# [AIM OF THE EXERCISE]
What is needed is an exact copy of the lines in the entries below from the one holding "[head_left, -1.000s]" through the one holding "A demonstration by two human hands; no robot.", pictures excluded.

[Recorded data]
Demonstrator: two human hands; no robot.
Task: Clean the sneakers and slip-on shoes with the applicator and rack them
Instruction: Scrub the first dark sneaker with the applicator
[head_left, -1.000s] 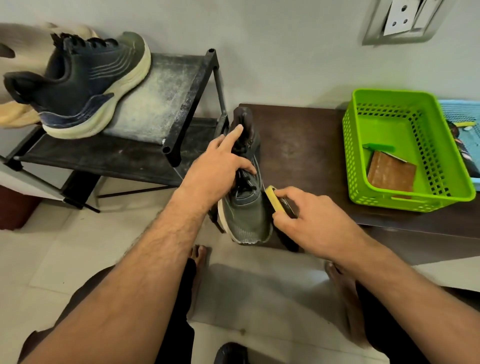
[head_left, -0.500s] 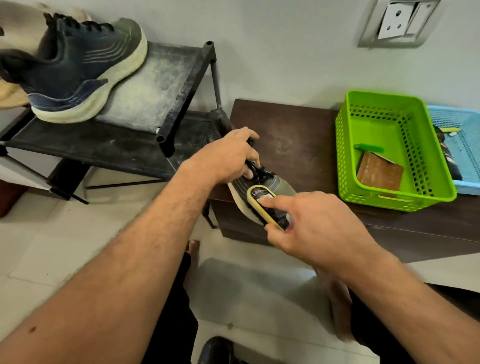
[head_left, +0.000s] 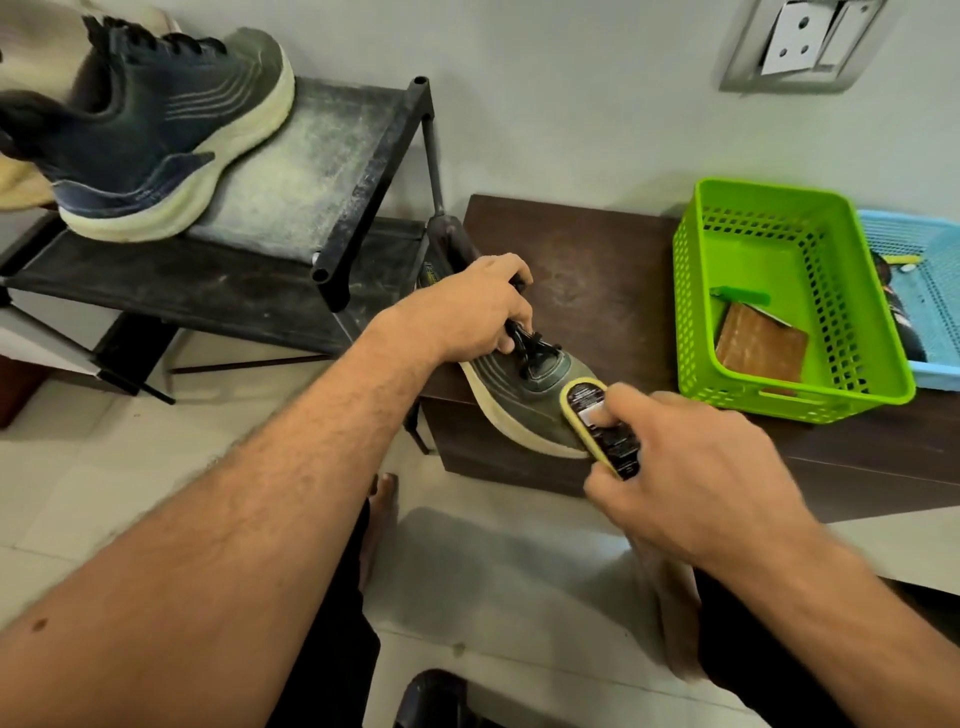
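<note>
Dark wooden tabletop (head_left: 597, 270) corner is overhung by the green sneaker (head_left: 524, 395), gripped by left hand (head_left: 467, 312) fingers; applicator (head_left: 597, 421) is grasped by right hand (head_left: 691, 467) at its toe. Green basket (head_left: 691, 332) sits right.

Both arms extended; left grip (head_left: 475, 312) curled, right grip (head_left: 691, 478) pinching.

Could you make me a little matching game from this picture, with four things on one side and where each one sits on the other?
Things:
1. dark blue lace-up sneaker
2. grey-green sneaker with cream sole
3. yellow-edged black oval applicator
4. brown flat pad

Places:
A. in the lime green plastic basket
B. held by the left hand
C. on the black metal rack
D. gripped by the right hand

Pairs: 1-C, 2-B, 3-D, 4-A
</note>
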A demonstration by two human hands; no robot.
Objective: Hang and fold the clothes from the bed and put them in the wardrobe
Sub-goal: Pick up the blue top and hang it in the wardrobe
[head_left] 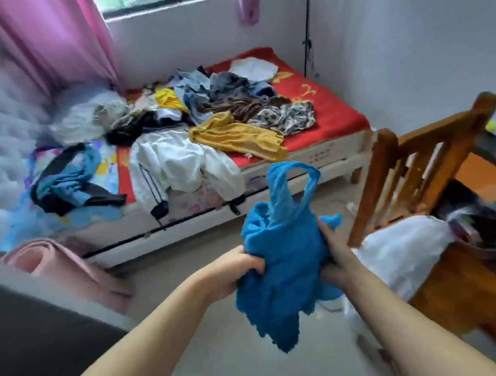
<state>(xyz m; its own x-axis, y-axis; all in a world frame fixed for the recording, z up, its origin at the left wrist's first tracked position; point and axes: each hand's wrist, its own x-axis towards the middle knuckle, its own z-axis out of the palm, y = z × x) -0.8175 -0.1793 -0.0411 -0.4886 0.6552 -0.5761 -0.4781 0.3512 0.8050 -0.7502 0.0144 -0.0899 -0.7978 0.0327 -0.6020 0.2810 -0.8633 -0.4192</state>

# [RESPONSE TO THIS EXERCISE]
[head_left, -1.000s] 
[head_left, -0.500s] 
[head_left, +0.000s] 
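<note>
Dark wooden tabletop (head_left: 597, 270) corner is overhung by the green sneaker (head_left: 524, 395), gripped by left hand (head_left: 467, 312) fingers; applicator (head_left: 597, 421) is grasped by right hand (head_left: 691, 467) at its toe. Green basket (head_left: 691, 332) sits right.

Both arms extended; left grip (head_left: 475, 312) curled, right grip (head_left: 691, 478) pinching.

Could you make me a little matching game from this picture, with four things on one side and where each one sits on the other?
Things:
1. dark blue lace-up sneaker
2. grey-green sneaker with cream sole
3. yellow-edged black oval applicator
4. brown flat pad

Places:
A. in the lime green plastic basket
B. held by the left hand
C. on the black metal rack
D. gripped by the right hand

Pairs: 1-C, 2-B, 3-D, 4-A
</note>
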A demonstration by two human hands; no robot.

The answer to this exercise has been fully stated.